小竜
行きかう人々をかき分けるでもなく、オレはちんたらと進む。
くそっ、なんでオレがアガトの加勢に行かなければならないんだ。
アガトはただの商人だし、獣使いは使役するモンスター連れたままでは街中に入れないはずだ。だからもしもケンカ沙汰になれば、オレが矢面に立つしかない。そしてボコボコにされたうえに、またツルにちくちくと嫌味を言われることになるんだ。
オレが到着するより先に衛兵か何かが止めに入らないかな。とか考えているうちにも、すぐに人垣に到着してしまう。
人垣が強固でなかなか輪の内側に入れないフリをしようかと思ったのだが、オレを関係者と見て取った人垣構成者たちの不要な気遣いにより、さっと通り道ができてしまう。
「おぬしは」
獣使のアンバーが驚いた声を出した。とはいっても細く小さな声だ。モンスターに指示を出す時はもっと朗々とした声だった気がする。
「カズ、来てくれたんですね」
アガトがオレに微笑みを向ける。
違うからな。オレはお前のために来たんじゃないからな。友情とか育みたくねえからな。
「ちょっと野次馬根性で見に来ただけだよ」
と言ったが、何だかツンデレっぽいなと我ながら思ってしまう。
アガトが何も言わずに頷き返してるのがまた居心地の悪さに拍車をかける。
「で、どうしたんだよ」
問いながらも、すでにオレの目にはトラブルの元が写っていた。
「ええ、こちらの小竜が騒ぎの元です」
アガトが掌で示しつつ答えた。
その先には猫ぐらいのサイズの銀色の竜。そしてその向こうで渋い顔をしている露天商の店主のおじさん。
「自分とこのモンスターが食った物の代金を払うのは当然のことじゃろがいっ」
真っ黒に日焼けした店主は、顔の真っ白の長い口髭を激しく動かしながらそう言った。
「だからこれは私のドラゴンではないのです」
アンバーの小さな声はまわりの喧騒にかき消されてしまう。
どうやら人間と話すのが苦手なようだ。人付き合いが苦手で獣使いになったクチか。中性系イケメンなのにもったいない話だ。

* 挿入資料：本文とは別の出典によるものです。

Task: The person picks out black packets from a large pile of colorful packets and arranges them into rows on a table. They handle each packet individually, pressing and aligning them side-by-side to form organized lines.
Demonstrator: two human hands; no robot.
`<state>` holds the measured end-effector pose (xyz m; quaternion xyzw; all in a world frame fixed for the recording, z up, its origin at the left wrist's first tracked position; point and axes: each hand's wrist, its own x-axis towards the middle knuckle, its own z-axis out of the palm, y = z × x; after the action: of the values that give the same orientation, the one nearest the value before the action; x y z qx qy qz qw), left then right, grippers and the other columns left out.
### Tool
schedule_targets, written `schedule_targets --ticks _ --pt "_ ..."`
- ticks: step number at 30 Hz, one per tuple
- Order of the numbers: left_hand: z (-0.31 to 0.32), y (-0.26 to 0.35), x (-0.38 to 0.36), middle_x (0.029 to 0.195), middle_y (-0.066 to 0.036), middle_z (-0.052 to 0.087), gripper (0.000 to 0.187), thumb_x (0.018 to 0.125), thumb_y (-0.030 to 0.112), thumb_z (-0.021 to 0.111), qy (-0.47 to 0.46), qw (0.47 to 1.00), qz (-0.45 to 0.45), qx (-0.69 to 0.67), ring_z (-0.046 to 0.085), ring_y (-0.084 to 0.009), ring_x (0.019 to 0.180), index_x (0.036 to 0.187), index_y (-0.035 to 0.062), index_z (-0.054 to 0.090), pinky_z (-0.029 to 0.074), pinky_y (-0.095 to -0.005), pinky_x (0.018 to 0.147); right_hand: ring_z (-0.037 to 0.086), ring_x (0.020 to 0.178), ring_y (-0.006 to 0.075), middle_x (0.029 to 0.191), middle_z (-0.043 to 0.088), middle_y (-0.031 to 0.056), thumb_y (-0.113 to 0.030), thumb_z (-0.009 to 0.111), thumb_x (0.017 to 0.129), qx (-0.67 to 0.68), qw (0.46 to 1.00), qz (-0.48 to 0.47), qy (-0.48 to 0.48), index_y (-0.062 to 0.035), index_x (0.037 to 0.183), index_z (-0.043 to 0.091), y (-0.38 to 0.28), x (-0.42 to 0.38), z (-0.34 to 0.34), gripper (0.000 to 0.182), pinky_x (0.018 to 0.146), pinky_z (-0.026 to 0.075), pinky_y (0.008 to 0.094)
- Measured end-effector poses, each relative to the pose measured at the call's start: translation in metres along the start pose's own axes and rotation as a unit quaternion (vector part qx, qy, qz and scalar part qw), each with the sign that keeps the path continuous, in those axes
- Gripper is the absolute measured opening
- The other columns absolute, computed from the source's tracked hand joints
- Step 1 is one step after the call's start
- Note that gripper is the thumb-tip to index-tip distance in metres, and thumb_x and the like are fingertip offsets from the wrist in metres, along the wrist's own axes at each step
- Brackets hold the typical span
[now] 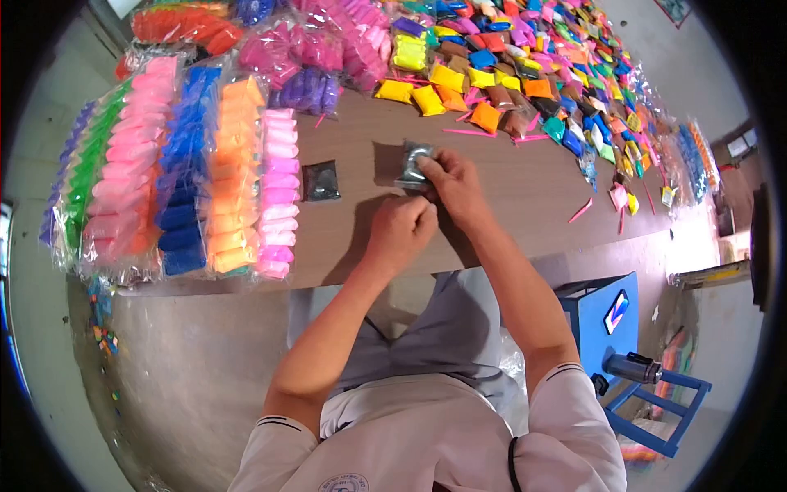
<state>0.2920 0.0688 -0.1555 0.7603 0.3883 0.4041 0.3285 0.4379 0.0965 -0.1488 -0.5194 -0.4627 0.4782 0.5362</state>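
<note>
My right hand [456,187] holds a small dark grey packet [412,166] in clear plastic, raised a little over the table, with the thumb pressed on its right side. Just below the packet's lower edge, my left hand [401,227] is closed with its fingers curled in. Whether it grips the packet's edge or something small is hidden. A second dark packet [320,180] lies flat on the brown table [352,131], left of both hands.
Long bagged strips of pink [135,148], blue [187,164] and orange packets [234,176] line the table's left. A heap of loose coloured packets [525,57] covers the back right. Several pink sticks [580,210] lie about. A blue stool [607,320] carries a phone [616,312].
</note>
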Motion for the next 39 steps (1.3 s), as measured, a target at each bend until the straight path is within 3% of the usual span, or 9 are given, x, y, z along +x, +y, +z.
schedule_targets --ticks 1,6,10,17,19,22,28,34,39 --pt "0.002 0.001 -0.001 0.069 -0.015 0.058 0.022 0.088 0.014 0.061 0.009 0.995 0.085 0.056 0.057 -0.0312 0.066 0.075 -0.0014 0.054 0.044 -0.0425 0.064 0.051 0.06 0.0065 0.069 0.058 -0.0014 -0.019 0.066 0.096 -0.032 0.999 -0.012 -0.029 -0.001 0.088 0.063 -0.005 0.005 0.01 0.02 0.053 0.042 0.027" --pt "0.005 0.003 -0.004 0.068 -0.015 0.061 0.015 0.08 0.011 0.064 0.05 0.998 0.027 0.016 0.059 -0.0336 0.072 0.07 0.0004 0.059 0.047 -0.0441 0.071 0.051 0.055 0.0086 0.068 0.056 0.0001 -0.024 0.066 0.097 -0.173 0.972 0.037 -0.156 -0.0012 0.096 0.062 -0.011 0.032 0.03 0.023 0.049 0.041 0.0278" --pt "0.005 0.0 -0.006 0.065 -0.015 0.061 0.017 0.072 0.009 0.066 0.017 0.99 0.109 0.087 0.06 -0.0334 0.072 0.062 0.0001 0.056 0.048 -0.044 0.072 0.054 0.05 0.0131 0.065 0.055 0.0042 -0.024 0.067 0.096 -0.314 0.926 0.015 -0.209 0.004 0.096 0.058 -0.017 0.048 0.051 0.029 0.047 0.042 0.0328" --pt "0.006 0.0 -0.006 0.064 -0.016 0.06 0.018 0.071 0.009 0.067 0.025 0.992 0.107 0.065 0.06 -0.0341 0.071 0.061 0.0006 0.055 0.047 -0.0446 0.072 0.056 0.05 0.0139 0.059 0.056 0.0055 -0.018 0.073 0.09 -0.243 0.953 0.049 -0.172 0.0019 0.083 0.058 -0.01 0.044 0.054 0.026 0.048 0.044 0.0337" --pt "0.006 0.001 -0.006 0.065 -0.016 0.061 0.017 0.071 0.009 0.067 0.024 0.992 0.106 0.068 0.06 -0.0341 0.071 0.061 0.0007 0.056 0.047 -0.0444 0.072 0.053 0.053 0.0099 0.062 0.056 0.001 -0.015 0.077 0.087 -0.083 0.981 0.046 -0.166 0.001 0.086 0.06 -0.003 0.041 0.046 0.023 0.051 0.044 0.029" --pt "0.005 0.002 -0.007 0.065 -0.016 0.062 0.017 0.071 0.009 0.068 0.019 0.992 0.104 0.07 0.06 -0.0344 0.07 0.061 0.0005 0.057 0.047 -0.0444 0.072 0.054 0.065 0.0054 0.071 0.059 -0.0015 -0.015 0.078 0.087 -0.122 0.976 -0.052 -0.175 0.0003 0.102 0.065 0.006 0.036 0.043 0.025 0.055 0.043 0.0235" --pt "0.004 0.003 -0.008 0.065 -0.016 0.063 0.016 0.07 0.009 0.069 0.009 0.994 0.092 0.064 0.062 -0.0359 0.07 0.061 -0.0003 0.059 0.049 -0.0449 0.07 0.054 0.068 0.0076 0.075 0.063 0.0 -0.014 0.084 0.079 -0.236 0.951 -0.072 -0.188 -0.0028 0.116 0.067 0.002 0.036 0.048 0.042 0.061 0.047 0.0263" --pt "0.004 0.002 -0.009 0.064 -0.018 0.063 0.015 0.07 0.009 0.069 0.002 0.995 0.075 0.065 0.063 -0.0363 0.071 0.061 -0.0009 0.061 0.049 -0.0458 0.073 0.061 0.069 0.019 0.077 0.067 0.0087 -0.022 0.086 0.075 -0.293 0.933 -0.055 -0.202 -0.0056 0.114 0.068 -0.006 0.042 0.052 0.046 0.066 0.05 0.0356" --pt "0.001 0.004 -0.007 0.068 -0.02 0.064 0.013 0.07 0.009 0.068 -0.002 0.995 0.065 0.08 0.064 -0.0365 0.076 0.063 -0.0008 0.064 0.049 -0.0464 0.077 0.059 0.07 0.0164 0.075 0.065 0.0068 -0.02 0.086 0.075 -0.353 0.91 -0.069 -0.206 -0.0057 0.11 0.067 -0.016 0.045 0.063 0.043 0.065 0.049 0.0341"
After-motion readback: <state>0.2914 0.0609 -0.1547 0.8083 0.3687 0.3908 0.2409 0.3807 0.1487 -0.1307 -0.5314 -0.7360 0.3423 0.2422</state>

「なんで見ず知らずのドラゴンの揉め事に巻き込まれてるんだ? だいたいこのドラゴンは何を食ったんだ?」
尋ねながらも、ドラゴンという符号に何となく落ち着かないものを感じる。
「このドラゴンは竜乳草を食べて育ったイモムシを喰っちまったんじゃいっ」
店主が唾を飛ばす。
「竜乳草? 高い草なのか?」
訊くと、店主は唾を飛ばしてがなり立てた。
「竜乳草は万病に効くだけじゃなく、万病を防ぐんじゃいっ。それだけでも目ん玉飛び出るぐらい高い薬草じゃが、それを喰って育ったイモムシじゃから、同じ重さのミスリルと同じぐらいの金額にはなるわなっ」
「そんなにか」
詳しいことは分からないが、一般的にミスリルは金の十倍ほどの値で取引されるという。
「でもこのドラゴンはお前の使い魔じゃないんだよな」
今度はアンバーに向かってそう訊いた。
「むろん私の竜ではない。だが街に銀竜が入り込んでるのだから放ってはおけない」
意外と流暢に喋る。
アンバーが人間嫌いだと思ったのは早合点だったか。それともオレが人間枠に入れられてないのか。
「それで、どうするんだ?」
「保護して、街の外に逃がす」
「物好きだな」
「銀竜というのは上位竜なのだ。街の者は無頓着だが領主などに知られたら面倒な事になる。もっともおぬしには言うまでもないことかもしれぬが」
どんな面倒事なのかは、それこそ面倒な事になりそうなので聞かずにおくとしよう。
「でも代金支払えんだろ」
「なーにが竜乳草だわよ。こんなのただのキャベツ畑イモムシだったわよ」
オレとアンバーの会話に割り込むように、小さな女の子のそれのような舌っ足らずの声がした。
驚いて声の先を見ると、小竜と店のおやじ。
まあ店のおやじではないだろう。となると声の主は小竜の方だが、アンバーが全く反応していないのが気にかかる。
「それにあちしは銀竜なんてパンピーじゃないわよ。魔法銀竜のラシオンとはあちしのことわよ」
今度ははっきりと小竜が喋っていた。しかも自分が魔法銀竜だと主張している。
これはもう黄色信号だ。何とか関わりを避けてこの場を去らなければならない。
そこで小竜は不思議そうにじりじりと後ずさるオレの顔を見上げた。